> **EXERCISE OBJECTIVE**
Look through the data below for the line with "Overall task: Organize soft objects" and the line with "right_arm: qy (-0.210", then output those two and all lines in between, exactly as written.

> **EXERCISE DATA**
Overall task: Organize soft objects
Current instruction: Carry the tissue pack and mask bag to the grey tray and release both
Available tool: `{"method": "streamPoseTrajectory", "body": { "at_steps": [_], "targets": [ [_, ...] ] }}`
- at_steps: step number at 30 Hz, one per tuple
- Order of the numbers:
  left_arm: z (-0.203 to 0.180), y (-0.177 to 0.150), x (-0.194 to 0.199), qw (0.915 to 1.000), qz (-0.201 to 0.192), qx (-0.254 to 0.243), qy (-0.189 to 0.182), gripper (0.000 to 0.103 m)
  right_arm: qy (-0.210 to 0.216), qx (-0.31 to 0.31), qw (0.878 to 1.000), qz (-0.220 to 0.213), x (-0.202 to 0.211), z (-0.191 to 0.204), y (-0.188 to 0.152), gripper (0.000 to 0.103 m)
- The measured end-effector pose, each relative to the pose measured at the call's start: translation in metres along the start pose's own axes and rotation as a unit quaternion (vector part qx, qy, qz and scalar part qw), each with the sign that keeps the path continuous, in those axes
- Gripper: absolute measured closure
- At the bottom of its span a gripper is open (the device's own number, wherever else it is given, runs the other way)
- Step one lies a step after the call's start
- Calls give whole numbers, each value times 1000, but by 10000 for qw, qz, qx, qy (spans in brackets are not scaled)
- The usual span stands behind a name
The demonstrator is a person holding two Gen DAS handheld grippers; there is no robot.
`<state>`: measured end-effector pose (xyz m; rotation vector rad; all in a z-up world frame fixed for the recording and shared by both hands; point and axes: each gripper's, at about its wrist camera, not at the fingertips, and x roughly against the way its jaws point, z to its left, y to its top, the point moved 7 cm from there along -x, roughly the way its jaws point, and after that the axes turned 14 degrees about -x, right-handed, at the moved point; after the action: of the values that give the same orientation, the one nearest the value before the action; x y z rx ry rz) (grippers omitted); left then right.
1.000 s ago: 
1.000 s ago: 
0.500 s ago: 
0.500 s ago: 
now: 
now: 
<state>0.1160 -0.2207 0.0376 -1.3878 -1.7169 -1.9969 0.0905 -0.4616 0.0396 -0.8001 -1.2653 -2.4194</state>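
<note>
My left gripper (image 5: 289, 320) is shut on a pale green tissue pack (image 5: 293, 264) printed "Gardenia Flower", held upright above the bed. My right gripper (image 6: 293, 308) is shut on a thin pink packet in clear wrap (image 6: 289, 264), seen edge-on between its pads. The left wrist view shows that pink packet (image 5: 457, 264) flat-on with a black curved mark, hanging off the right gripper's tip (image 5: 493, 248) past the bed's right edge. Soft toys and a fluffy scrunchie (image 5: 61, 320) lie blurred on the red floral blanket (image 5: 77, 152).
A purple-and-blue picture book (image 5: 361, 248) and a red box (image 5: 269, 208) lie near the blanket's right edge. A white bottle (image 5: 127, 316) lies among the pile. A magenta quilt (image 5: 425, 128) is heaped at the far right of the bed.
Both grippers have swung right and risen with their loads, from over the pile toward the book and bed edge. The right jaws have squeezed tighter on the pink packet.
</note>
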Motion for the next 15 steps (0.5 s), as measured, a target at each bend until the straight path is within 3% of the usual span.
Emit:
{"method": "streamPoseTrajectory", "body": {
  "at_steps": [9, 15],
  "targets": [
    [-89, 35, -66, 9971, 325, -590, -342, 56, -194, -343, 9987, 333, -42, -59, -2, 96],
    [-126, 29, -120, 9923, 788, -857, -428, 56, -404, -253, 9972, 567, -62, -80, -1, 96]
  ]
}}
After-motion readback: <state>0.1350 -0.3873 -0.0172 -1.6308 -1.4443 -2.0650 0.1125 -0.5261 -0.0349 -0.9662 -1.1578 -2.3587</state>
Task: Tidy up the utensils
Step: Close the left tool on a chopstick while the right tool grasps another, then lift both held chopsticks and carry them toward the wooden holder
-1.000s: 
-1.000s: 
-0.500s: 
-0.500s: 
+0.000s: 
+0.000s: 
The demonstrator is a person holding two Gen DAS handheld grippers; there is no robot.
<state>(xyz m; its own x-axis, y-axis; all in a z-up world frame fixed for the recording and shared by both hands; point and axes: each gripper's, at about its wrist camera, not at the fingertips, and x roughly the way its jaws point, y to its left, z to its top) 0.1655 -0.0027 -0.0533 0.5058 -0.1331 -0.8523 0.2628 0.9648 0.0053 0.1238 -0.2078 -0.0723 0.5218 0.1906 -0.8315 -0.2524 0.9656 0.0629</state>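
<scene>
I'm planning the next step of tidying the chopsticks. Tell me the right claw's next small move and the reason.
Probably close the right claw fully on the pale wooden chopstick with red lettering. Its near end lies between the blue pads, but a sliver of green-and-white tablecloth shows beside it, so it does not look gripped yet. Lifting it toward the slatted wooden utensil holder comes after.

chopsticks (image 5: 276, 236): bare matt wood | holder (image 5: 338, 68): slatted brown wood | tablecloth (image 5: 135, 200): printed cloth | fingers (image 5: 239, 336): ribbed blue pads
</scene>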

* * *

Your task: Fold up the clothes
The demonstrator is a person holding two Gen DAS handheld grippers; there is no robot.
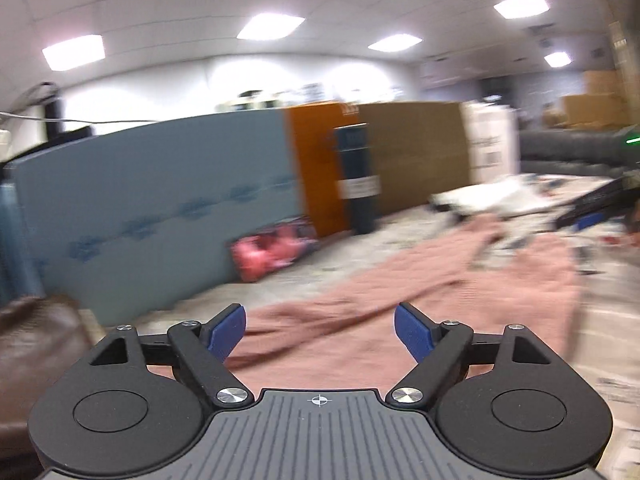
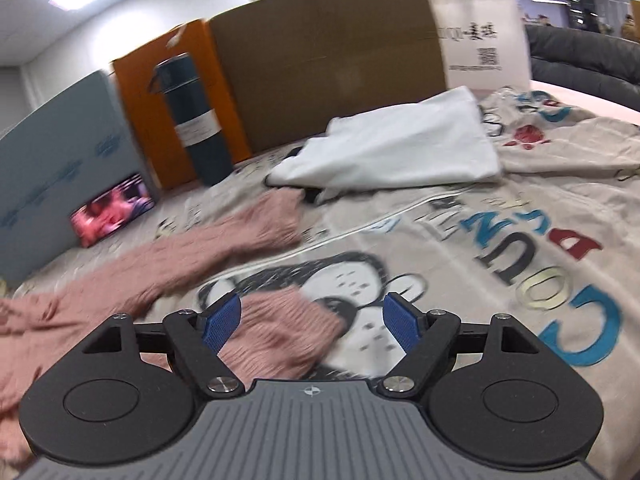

> **ANSWER SECTION**
Overall task: Organize soft objects
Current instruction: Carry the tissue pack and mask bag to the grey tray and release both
Available tool: `{"method": "streamPoseTrajectory", "body": { "at_steps": [_], "targets": [ [_, ...] ] }}`
- at_steps: step number at 30 Hz, one per tuple
- Order of the numbers:
  left_arm: z (-0.203 to 0.180), y (-0.177 to 0.150), x (-0.194 to 0.199), qw (0.915 to 1.000), qz (-0.201 to 0.192), qx (-0.254 to 0.243), qy (-0.189 to 0.182), gripper (0.000 to 0.103 m)
  right_arm: qy (-0.210 to 0.216), qx (-0.31 to 0.31), qw (0.878 to 1.000), qz (-0.220 to 0.213), x (-0.202 to 0.211), z (-0.191 to 0.204), y (-0.188 to 0.152), gripper (0.000 to 0.103 m)

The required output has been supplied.